No sé muy bien cómo introducir esta
entrada... F de flipar. Sí, de cómo flipé cuando llegué a casa con
Mollete. Y mira que es algo que deseaba con todo mi corazón... y
tuve 9 meses para hacerme a la idea, pero ¿de verdad esos 9 meses
son suficientes para los padres primerizos para asumir e interiorizar
lo que se les viene encima? Sinceramente, creo que no.
El hospital fue un poco como el
camarote de los hermanos Marx (aunque ya hubiera deseado yo comer por lo menos un huevo duro los días tras la cesárea, que pasé más hambre que los perros chiquititos), en contra de mis deseos. Las únicas
lágrimas de desesperación que he soltado durante mi maternidad han
sido el 22 de febrero de 2012, cuando yo lo único que quería era
tiempo y calma para poder seguir conociendo a mi pequeña. El primer
día me respetaron bastante... pero el segundo ¡parece que se abrió
la veda! Yo sentada en el sillón, sin moverme mucho porque la cicatriz me tenía un tanto cohibida; mi hija en la cuna rodeada de caretos de gente, o de brazo en brazo, sin decir ni mu y aguantando el chaparrón. Yo la quería coger pero no me podía levantar, y con el barullo no me escuchaban decir que quería cogerla yo un rato, que acababa de conocerla y llevaba 9 meses esperando ese momento... Les perdono a todos, porque sé que solo tenían buenas
intenciones y querían compartir nuestra alegría por la llegada del
bollito, pero aquello fue demasiado para mí.
En el hospital, como venía diciendo
(es que siempre me voy por las ramas, leches), era todo muy irreal, y
no alcanzaba a valorar la magnitud de lo que tenía entre manos.
Simplemente me limité a dejar pasar el tiempo. Pero
llegamos a casa y, de repente, me di cuenta del lío en el que me
había metido : sobre el cambiador había una criaturita de 52 cm, gordita y llena de rollitos;
con las piernas encogidas y mirada perdida (por no decir: con la bizquera típica de los bebés, jaja); con un body friki totalmente incomprensible para ella, que su madre le había hecho.

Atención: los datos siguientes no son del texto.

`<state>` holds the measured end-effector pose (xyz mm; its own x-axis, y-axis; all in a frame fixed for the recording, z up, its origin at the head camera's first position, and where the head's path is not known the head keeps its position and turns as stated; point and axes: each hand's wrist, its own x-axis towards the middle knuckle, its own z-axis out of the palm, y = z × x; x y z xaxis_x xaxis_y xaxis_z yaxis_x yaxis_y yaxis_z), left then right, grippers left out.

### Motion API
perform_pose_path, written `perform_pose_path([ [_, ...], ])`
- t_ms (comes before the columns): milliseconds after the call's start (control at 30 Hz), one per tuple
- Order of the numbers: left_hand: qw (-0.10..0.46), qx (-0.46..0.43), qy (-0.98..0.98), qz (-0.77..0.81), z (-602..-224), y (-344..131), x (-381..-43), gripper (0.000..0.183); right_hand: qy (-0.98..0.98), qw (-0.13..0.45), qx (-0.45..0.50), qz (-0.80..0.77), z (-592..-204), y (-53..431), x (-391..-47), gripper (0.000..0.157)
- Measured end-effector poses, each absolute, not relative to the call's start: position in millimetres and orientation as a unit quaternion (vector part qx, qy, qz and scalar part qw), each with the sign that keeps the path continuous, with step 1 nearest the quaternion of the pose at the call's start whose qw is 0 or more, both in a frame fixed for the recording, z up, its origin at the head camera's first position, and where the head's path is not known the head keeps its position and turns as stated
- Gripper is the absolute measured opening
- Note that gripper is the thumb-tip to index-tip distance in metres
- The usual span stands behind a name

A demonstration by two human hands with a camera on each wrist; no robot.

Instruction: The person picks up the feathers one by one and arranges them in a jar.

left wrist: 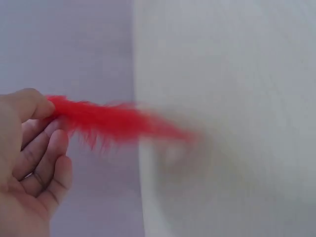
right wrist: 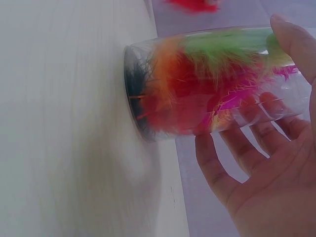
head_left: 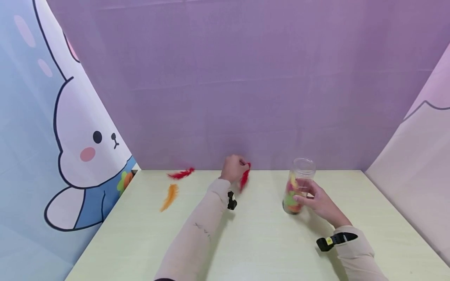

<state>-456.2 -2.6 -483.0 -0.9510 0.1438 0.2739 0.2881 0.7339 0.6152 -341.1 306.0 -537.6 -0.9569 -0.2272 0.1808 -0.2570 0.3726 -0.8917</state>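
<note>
Between thumb and fingertips my left hand (head_left: 233,168) pinches a red feather (left wrist: 108,121) by one end, near the table's back edge. The feather's other end hangs down toward the tabletop. My right hand (head_left: 321,203) is curled round a clear jar (head_left: 304,168) that stands on the table to the right. Inside the jar are colourful feathers (right wrist: 197,89) in red, orange, green, magenta and yellow, and its top shows no lid. Left of my left arm, a second red feather (head_left: 181,174) and an orange feather (head_left: 170,197) lie on the table.
The pale table (head_left: 260,242) ends at a purple backdrop (head_left: 246,86). A panel with a cartoon rabbit (head_left: 84,156) stands along the left side, and a pale printed panel (head_left: 418,164) borders the right.
</note>
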Motion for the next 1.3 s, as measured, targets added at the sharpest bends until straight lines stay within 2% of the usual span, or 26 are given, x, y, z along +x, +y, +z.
perform_pose_path([
  [300,0.11,-0.069,-0.863,-0.489,-464.3,-3.5,-447.7,0.008,-0.831,0.014,0.146,0.537,-539.8,306.9,-345.6,0.061],
  [733,0.135,-0.038,-0.813,-0.565,-445.6,1.7,-433.2,0.007,-0.833,0.015,0.145,0.534,-539.7,307.2,-344.4,0.06],
  [1300,0.182,-0.086,-0.729,-0.654,-420.2,19.7,-404.0,0.006,-0.83,0.018,0.15,0.536,-542.6,307.3,-344.1,0.06],
])
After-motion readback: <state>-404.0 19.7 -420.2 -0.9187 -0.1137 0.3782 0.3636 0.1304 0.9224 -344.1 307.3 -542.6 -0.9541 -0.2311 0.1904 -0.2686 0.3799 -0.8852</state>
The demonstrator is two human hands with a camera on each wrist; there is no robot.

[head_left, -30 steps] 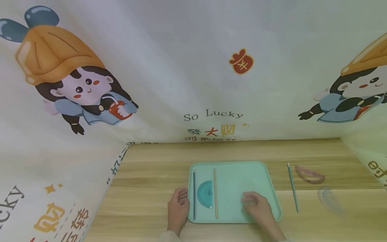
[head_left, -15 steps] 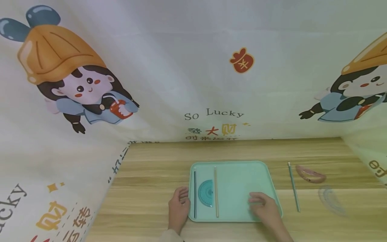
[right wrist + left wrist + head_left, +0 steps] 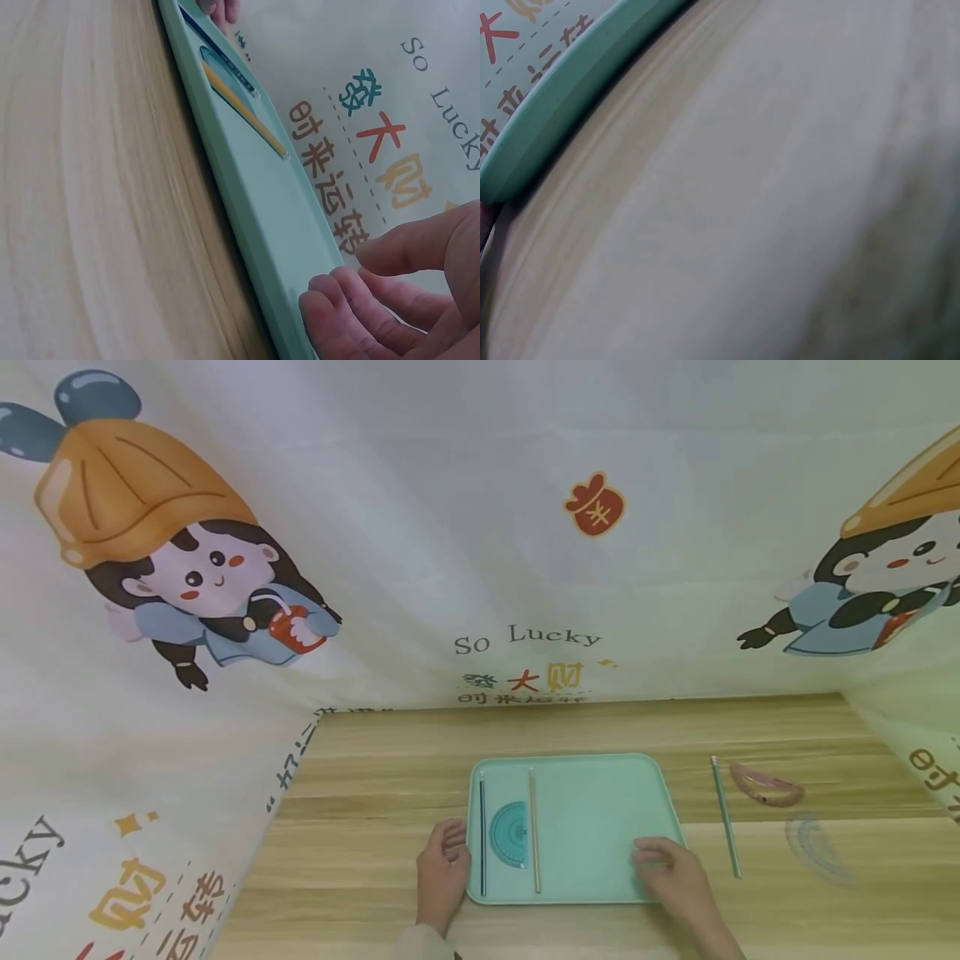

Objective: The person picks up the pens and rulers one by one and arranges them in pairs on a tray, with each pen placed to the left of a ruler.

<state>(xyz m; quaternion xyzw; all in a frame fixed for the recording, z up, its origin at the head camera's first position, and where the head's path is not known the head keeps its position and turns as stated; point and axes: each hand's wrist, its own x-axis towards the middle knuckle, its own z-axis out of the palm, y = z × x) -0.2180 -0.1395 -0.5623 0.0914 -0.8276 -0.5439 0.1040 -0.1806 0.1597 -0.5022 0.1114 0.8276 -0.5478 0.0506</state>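
From the head view, I see a left hand [image 3: 444, 868] by the left rim of a green tray [image 3: 592, 827] on the table [image 3: 375, 827], grip slack; the right hand [image 3: 675, 872] is over the tray's right side, fingers loosely bent, holding nothing. A teal protractor [image 3: 510, 835] lies there between two pencils [image 3: 535, 831] — the cloth [image 3: 420, 568] behind reads "So Lucky". Left wrist view: the tray's edge, brown characters beyond. Right wrist view: bent fingers, nothing pinched — "时来运转" readable behind.

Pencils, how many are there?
3: a dark pencil and a yellow pencil in the tray, and a green pencil on the table, right of the tray.
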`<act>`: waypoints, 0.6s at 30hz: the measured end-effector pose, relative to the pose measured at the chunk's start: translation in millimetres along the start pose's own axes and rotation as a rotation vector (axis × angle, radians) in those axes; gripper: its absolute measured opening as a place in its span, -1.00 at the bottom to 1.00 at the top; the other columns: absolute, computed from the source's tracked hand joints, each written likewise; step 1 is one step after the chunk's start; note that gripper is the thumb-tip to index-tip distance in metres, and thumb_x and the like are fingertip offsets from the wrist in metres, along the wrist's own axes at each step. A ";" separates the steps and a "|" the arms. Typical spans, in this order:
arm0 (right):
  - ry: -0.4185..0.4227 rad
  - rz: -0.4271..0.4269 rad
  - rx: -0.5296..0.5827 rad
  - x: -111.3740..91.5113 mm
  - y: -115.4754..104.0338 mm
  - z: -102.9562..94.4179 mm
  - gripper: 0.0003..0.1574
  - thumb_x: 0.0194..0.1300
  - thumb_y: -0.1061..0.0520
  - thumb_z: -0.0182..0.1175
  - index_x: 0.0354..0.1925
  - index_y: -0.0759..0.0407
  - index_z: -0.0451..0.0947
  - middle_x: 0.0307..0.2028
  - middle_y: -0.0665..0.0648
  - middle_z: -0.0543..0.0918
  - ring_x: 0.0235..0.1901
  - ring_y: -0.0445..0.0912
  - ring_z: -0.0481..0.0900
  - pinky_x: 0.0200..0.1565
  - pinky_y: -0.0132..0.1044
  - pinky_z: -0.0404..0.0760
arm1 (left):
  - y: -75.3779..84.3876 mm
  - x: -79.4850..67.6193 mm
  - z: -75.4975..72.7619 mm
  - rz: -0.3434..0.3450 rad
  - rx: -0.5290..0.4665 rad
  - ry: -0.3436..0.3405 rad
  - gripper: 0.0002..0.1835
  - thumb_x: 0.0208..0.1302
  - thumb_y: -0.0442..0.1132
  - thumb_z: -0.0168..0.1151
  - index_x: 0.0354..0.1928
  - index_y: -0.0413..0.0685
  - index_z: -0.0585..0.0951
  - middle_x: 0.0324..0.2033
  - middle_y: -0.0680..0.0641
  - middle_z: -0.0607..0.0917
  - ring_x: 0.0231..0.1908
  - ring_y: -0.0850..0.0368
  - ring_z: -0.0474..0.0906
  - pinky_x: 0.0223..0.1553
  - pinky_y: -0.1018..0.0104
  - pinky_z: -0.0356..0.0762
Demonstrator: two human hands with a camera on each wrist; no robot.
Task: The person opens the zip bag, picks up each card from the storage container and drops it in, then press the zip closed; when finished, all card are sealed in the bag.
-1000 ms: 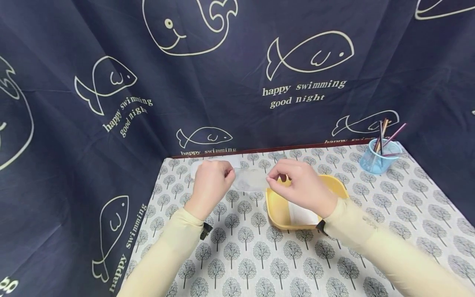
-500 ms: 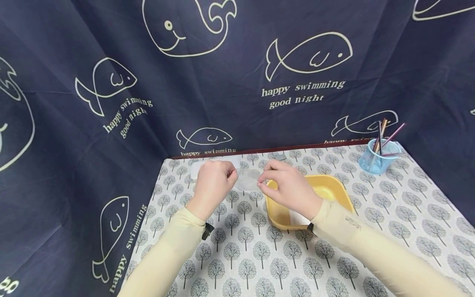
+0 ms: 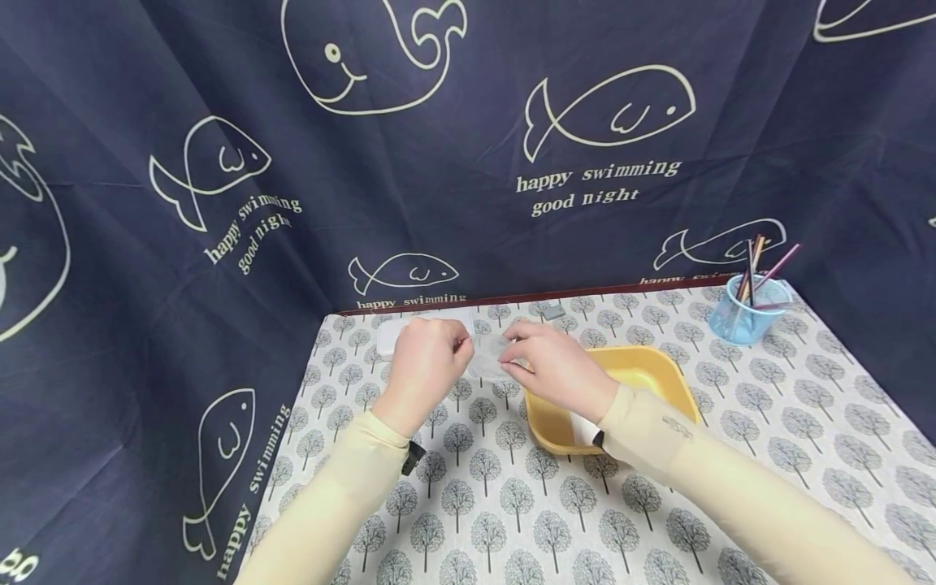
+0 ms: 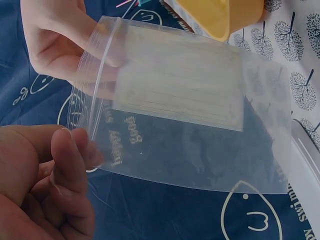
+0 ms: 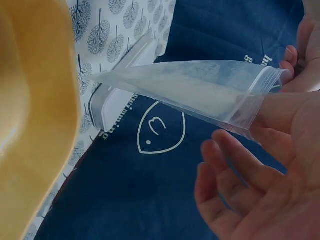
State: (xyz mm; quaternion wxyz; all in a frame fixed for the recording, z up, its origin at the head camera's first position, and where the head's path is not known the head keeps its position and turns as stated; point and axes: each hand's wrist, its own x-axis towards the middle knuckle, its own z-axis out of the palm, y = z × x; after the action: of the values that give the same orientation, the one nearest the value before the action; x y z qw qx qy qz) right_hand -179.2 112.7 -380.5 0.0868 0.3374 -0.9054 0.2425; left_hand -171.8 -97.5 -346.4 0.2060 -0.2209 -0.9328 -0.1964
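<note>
A clear zip bag (image 4: 195, 157) hangs between my two hands above the table, with a pale flat rectangle (image 4: 180, 75) inside it. My left hand (image 3: 427, 361) pinches one corner at the zip edge between thumb and finger. At the other end of that edge, my right hand (image 3: 556, 366) holds the bag between thumb and forefinger. Its remaining fingers (image 5: 230, 175) are spread loosely below the bag in the right wrist view. The head view shows little of the bag, since it is see-through and partly covered by the hands.
Beneath my right forearm stands a yellow basket (image 3: 647, 359) with a white piece (image 3: 582, 431) in it. A white case (image 3: 387, 335) lies behind my left hand. Farther back are a small grey block (image 3: 553, 312) and a blue mesh cup (image 3: 738, 323) with pencils. Dark curtains border the table.
My right hand has moved left along the bag, closer to my left hand, which has stayed nearly in place. More of the yellow basket shows now.
</note>
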 end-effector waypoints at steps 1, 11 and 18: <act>-0.009 -0.006 -0.017 1.3 -0.6 0.9 -0.90 0.34 0.15 0.42 -0.18 0.10 0.82 0.05 0.11 0.72 0.08 0.06 0.67 0.19 -0.01 0.59 | 0.4 0.0 0.4 0.001 0.000 -0.001 -0.75 0.15 -0.41 0.34 -0.63 0.01 0.65 -0.69 0.10 0.65 -0.66 0.23 0.51 -0.54 0.31 0.49; -0.019 -0.048 -0.160 11.7 -11.4 6.3 -0.85 0.17 0.31 0.45 -0.43 0.07 0.75 -0.42 -0.03 0.70 -0.36 -0.10 0.66 -0.20 -0.20 0.68 | 7.3 1.9 -2.2 0.007 -0.018 0.003 -0.76 0.12 -0.44 0.31 -0.63 0.00 0.64 -0.74 0.13 0.56 -0.66 0.23 0.44 -0.55 0.31 0.43; -0.010 -0.030 -0.186 13.7 -14.5 7.0 -0.79 0.10 0.27 0.51 -0.51 0.03 0.70 -0.51 -0.06 0.67 -0.47 -0.13 0.61 -0.36 -0.22 0.66 | 9.2 2.4 -3.8 0.013 -0.020 0.010 -0.77 0.13 -0.44 0.32 -0.61 -0.01 0.68 -0.73 0.12 0.58 -0.66 0.23 0.43 -0.55 0.31 0.45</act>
State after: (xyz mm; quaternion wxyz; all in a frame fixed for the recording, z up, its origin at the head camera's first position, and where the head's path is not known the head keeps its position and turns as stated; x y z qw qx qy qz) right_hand -180.1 92.0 -376.7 0.1169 0.3427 -0.9193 0.1544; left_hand -168.2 -90.9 -339.6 0.2096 -0.2280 -0.9284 -0.2054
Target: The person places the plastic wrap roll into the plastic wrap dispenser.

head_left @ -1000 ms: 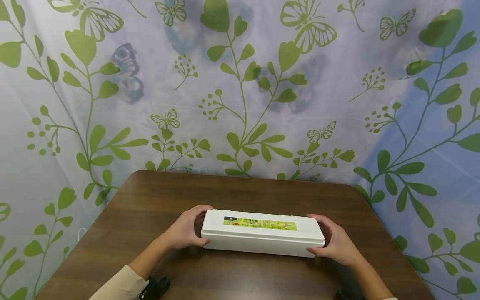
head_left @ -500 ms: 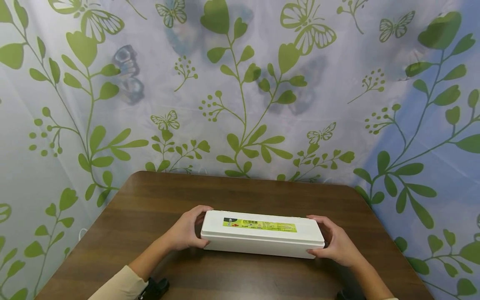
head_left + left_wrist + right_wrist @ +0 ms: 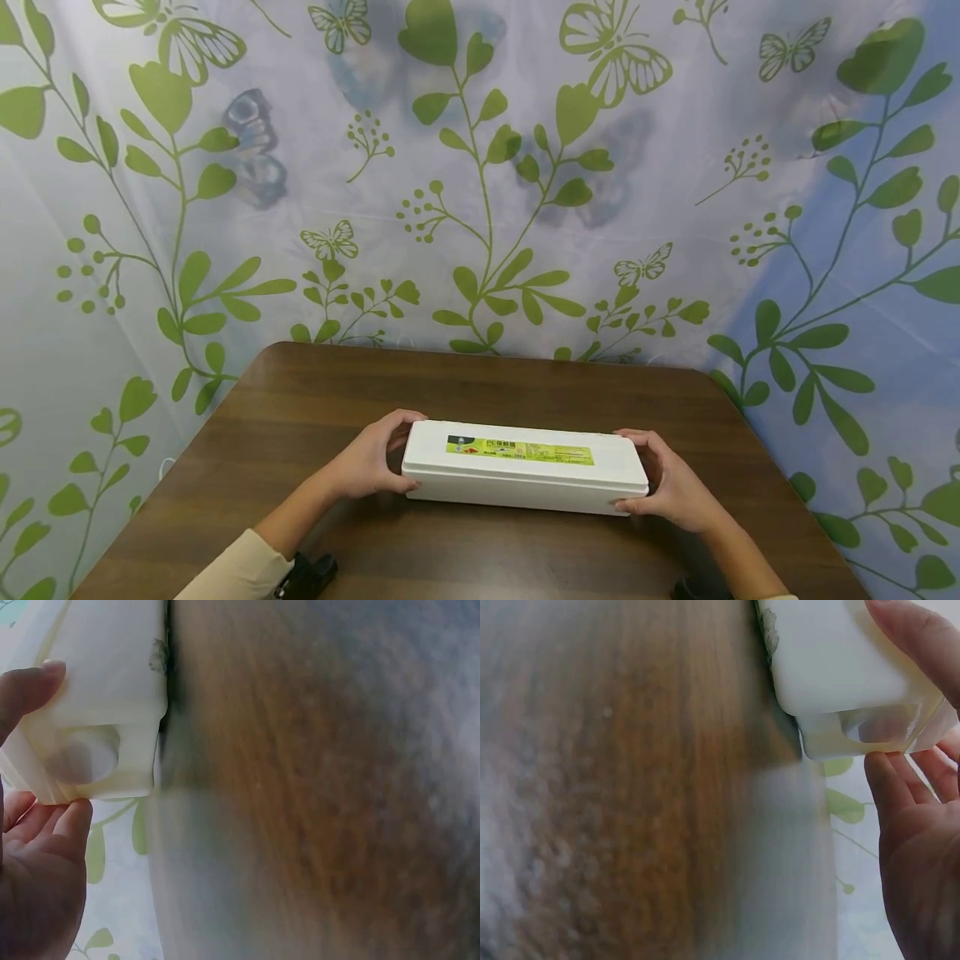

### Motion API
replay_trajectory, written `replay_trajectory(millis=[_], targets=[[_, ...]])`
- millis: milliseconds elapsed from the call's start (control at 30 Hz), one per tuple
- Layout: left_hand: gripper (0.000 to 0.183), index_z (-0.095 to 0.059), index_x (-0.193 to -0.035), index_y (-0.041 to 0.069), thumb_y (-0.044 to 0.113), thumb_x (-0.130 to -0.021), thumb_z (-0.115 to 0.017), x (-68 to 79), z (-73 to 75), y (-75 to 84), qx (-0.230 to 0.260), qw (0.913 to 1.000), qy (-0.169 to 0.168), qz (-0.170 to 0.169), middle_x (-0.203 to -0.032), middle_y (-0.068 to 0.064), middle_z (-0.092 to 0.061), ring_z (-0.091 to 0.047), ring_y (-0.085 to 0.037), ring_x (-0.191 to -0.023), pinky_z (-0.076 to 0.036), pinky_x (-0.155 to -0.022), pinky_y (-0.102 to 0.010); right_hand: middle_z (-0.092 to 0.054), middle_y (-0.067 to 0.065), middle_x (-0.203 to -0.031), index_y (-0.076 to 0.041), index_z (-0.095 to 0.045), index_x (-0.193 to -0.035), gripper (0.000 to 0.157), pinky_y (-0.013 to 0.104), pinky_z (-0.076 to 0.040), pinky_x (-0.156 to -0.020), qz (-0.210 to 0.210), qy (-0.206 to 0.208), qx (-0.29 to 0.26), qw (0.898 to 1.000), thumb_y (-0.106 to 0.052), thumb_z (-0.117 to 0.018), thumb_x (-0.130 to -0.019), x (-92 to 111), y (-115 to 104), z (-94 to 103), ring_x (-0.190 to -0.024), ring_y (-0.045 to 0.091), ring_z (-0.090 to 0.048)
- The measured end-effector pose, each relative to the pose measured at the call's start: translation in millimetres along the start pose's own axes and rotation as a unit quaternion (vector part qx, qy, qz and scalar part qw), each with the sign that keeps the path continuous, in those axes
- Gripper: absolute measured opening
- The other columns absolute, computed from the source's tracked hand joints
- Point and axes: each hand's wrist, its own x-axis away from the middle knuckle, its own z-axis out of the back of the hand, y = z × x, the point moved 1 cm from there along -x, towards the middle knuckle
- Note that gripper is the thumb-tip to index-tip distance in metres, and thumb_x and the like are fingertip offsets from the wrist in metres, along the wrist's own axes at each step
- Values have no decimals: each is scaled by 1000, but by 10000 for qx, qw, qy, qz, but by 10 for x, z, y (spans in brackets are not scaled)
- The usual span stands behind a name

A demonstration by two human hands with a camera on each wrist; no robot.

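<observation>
A long white cling film box (image 3: 517, 492) lies crosswise on the brown table, with its lid down and a green-yellow label (image 3: 555, 452) on top. My left hand (image 3: 372, 460) grips its left end, thumb on the near side and fingers round the far side. At the opposite end my right hand (image 3: 672, 482) holds it the same way. In the left wrist view the box's end (image 3: 139, 761) has an opening with a pale round roll end (image 3: 86, 757) inside. A similar opening shows at the right end (image 3: 821, 735) in the right wrist view.
The wooden table (image 3: 480, 383) has rounded far corners. Behind it hangs a pale curtain (image 3: 337, 167) printed with green leaves and butterflies. Dark straps (image 3: 306, 575) sit at the wrists.
</observation>
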Motion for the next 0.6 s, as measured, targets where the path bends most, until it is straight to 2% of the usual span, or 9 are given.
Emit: replay_trajectory(millis=[133, 200, 300, 467, 600], targets=[[88, -46, -141, 9, 14, -69, -96, 7, 24, 0, 82, 9999, -113, -34, -144, -9, -50, -48, -30, -138, -42, -114, -41, -41, 14, -152, -3, -42, -136, 85, 28, -59, -82, 56, 0, 62, 10000, 0, -93, -68, -4, 5, -3, -124, 4, -56], [91, -45, -142, 8, 18, -68, -97, 13, 34, 1, 116, 9998, -152, -61, -146, -10, -49, -47, -31, -140, -41, -114, -41, -40, 21, -151, -2, -41, -136, 85, 28, -60, -78, 70, -15, 76, 9999, 0, -93, -69, -7, 10, 0, -122, 4, -56], [94, -42, -145, 5, 21, -70, -96, 18, 46, 8, 224, 9995, -230, -65, -148, -12, -47, -45, -32, -143, -40, -115, -42, -37, 31, -151, -1, -40, -139, 85, 27, -59, -80, 96, -73, 75, 9999, 2, -91, -71, -6, 32, 9, -122, 4, -56], [87, -40, -148, 2, 20, -79, -90, 18, 54, 36, 487, 9983, -304, 17, -151, -14, -44, -41, -33, -146, -37, -117, -41, -39, 33, -151, -1, -40, -142, 81, 26, -58, -85, -13, -116, 11, 9999, 3, -87, -76, -5, 52, 27, -118, 5, -60], [84, -41, -147, 3, 19, -81, -89, 18, 47, 42, 521, 9982, -280, 14, -152, -14, -44, -40, -33, -146, -37, -117, -41, -41, 30, -151, -1, -40, -145, 76, 25, -57, -87, -104, -210, -60, 9997, 4, -82, -81, -4, 47, 49, -119, 5, -60]])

No se movía especialmente, ni hacía grandes ruiditos. Simplemente
movía su lengüecilla, tanto tanto que parecía que se le iba a
desenroscar. La miré. ¡Y flipé! Son de esos momentos en que se te
para el mundo, y deja de existir lo que te rodea. Solo estás tú,
ahí, quieto, con Mollete delante. ¡Y volví a flipar! ¿Qué hago
yo ahora con esto? ¿Dónde lo pongo? ¿Seguro que sabré identificar
cuándo quiere comer? ¿Cómo sabré si le duele algo? ¿Sentirá
todo todo todo lo que la quiero? ¡Jobar, que es mi hija! ¡Qué
fuerrrrrteeee! Y lo que es peor, ¿qué espera ella de mí? ¿Cómo
se supone que tiene que ser nuestra relación? ¡Anda, que lo mismo
tenía que haberlo pensado más, que ya no hay vuelta atrás! Que la peque por fin y definitivamente está en ese cambiador, que llevaba vacío varios meses.
Pero era taaan mona y taaan graciosa, con
esas muecas que hacía (lengua parriba, lengua pabajo), que me dieron
igual todas las preguntas metafísicas que me habían ido surgiendo,
y decidí que lo que iba a hacer era disfrutar de esa niña y pasar
buenos ratos con la pequeñaja, a la que, lo más curioso de todo, tenía la sensación de conocer de siempre.